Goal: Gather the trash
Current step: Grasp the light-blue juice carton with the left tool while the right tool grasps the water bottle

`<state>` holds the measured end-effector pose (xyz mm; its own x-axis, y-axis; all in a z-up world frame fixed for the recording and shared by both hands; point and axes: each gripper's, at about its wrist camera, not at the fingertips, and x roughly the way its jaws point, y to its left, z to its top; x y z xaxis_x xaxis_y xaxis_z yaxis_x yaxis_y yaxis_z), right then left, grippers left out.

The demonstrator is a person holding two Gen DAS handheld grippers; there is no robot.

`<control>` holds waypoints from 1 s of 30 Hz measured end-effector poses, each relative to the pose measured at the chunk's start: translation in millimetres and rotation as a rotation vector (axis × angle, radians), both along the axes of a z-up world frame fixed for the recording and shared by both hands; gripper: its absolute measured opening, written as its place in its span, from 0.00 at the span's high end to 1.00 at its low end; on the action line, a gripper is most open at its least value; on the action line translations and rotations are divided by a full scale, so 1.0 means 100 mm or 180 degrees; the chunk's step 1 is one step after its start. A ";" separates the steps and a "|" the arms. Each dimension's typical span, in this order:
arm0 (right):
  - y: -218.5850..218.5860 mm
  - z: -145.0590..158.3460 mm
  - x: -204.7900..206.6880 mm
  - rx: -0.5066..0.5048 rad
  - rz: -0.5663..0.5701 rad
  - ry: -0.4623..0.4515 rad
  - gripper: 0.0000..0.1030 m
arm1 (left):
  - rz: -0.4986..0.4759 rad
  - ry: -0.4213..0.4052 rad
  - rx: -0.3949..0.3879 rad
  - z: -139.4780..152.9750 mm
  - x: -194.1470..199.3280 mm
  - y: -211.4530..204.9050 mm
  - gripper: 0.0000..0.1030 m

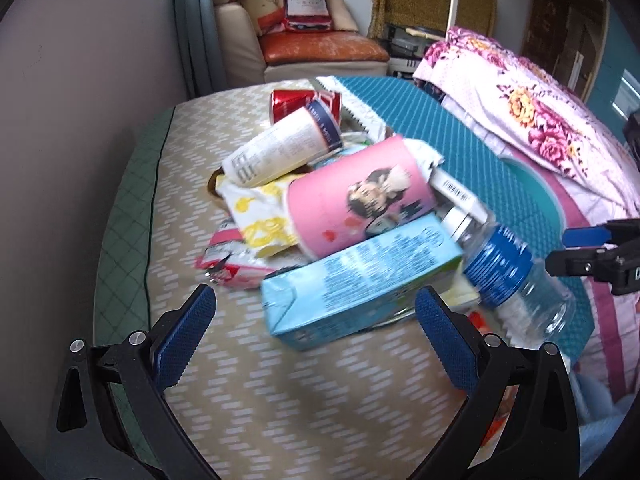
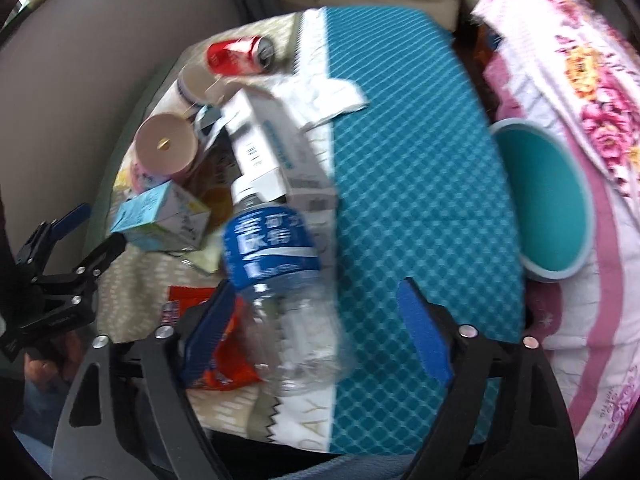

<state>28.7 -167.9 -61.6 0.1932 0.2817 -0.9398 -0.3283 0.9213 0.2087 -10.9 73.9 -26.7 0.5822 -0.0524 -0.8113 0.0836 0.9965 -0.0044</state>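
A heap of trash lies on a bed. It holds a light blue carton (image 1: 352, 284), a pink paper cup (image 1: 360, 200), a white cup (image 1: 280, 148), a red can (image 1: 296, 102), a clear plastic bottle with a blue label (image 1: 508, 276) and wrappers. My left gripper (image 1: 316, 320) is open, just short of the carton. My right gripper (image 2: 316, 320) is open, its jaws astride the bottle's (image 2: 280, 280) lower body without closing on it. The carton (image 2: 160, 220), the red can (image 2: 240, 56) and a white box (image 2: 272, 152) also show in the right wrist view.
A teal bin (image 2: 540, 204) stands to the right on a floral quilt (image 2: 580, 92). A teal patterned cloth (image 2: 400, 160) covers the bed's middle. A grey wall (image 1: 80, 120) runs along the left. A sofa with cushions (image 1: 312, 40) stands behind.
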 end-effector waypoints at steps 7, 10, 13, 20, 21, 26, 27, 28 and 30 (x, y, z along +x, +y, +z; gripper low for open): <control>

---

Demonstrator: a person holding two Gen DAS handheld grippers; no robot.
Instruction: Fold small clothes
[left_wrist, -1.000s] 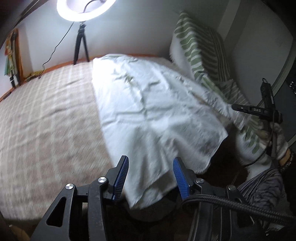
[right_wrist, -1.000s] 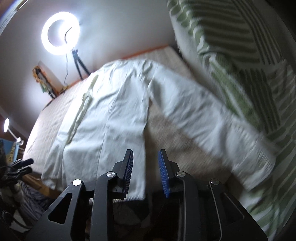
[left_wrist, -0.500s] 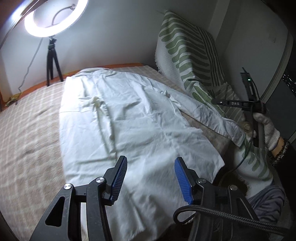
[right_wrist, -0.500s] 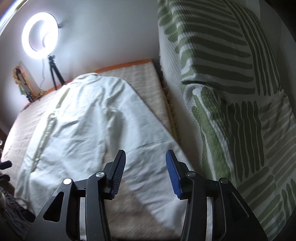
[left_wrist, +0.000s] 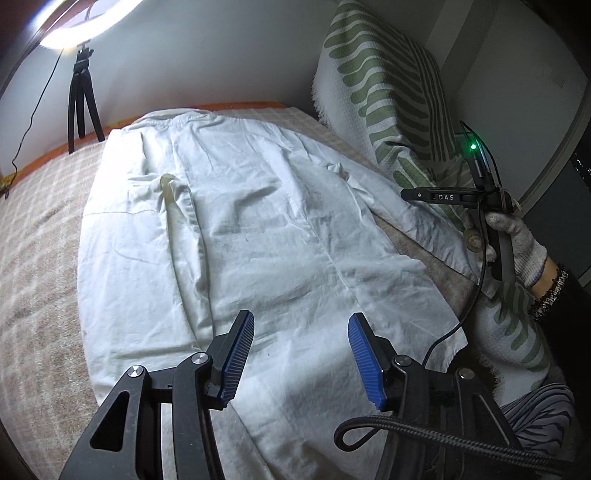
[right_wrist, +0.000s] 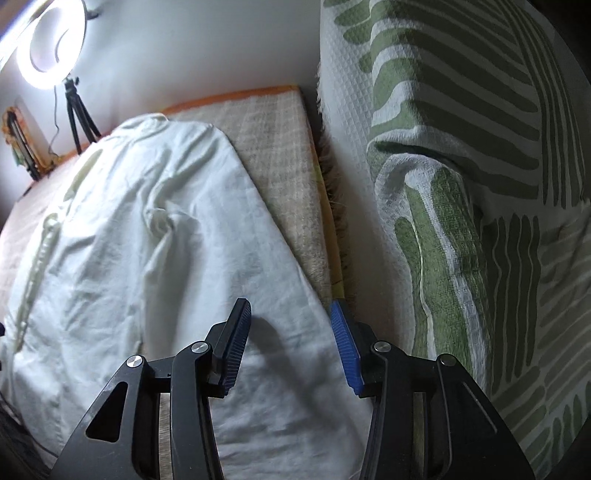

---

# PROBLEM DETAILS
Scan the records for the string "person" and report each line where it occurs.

# RESPONSE
The demonstrator is a person holding two Gen DAS handheld grippers; there is no robot.
Demonstrator: a person holding two Gen DAS handheld grippers; no robot.

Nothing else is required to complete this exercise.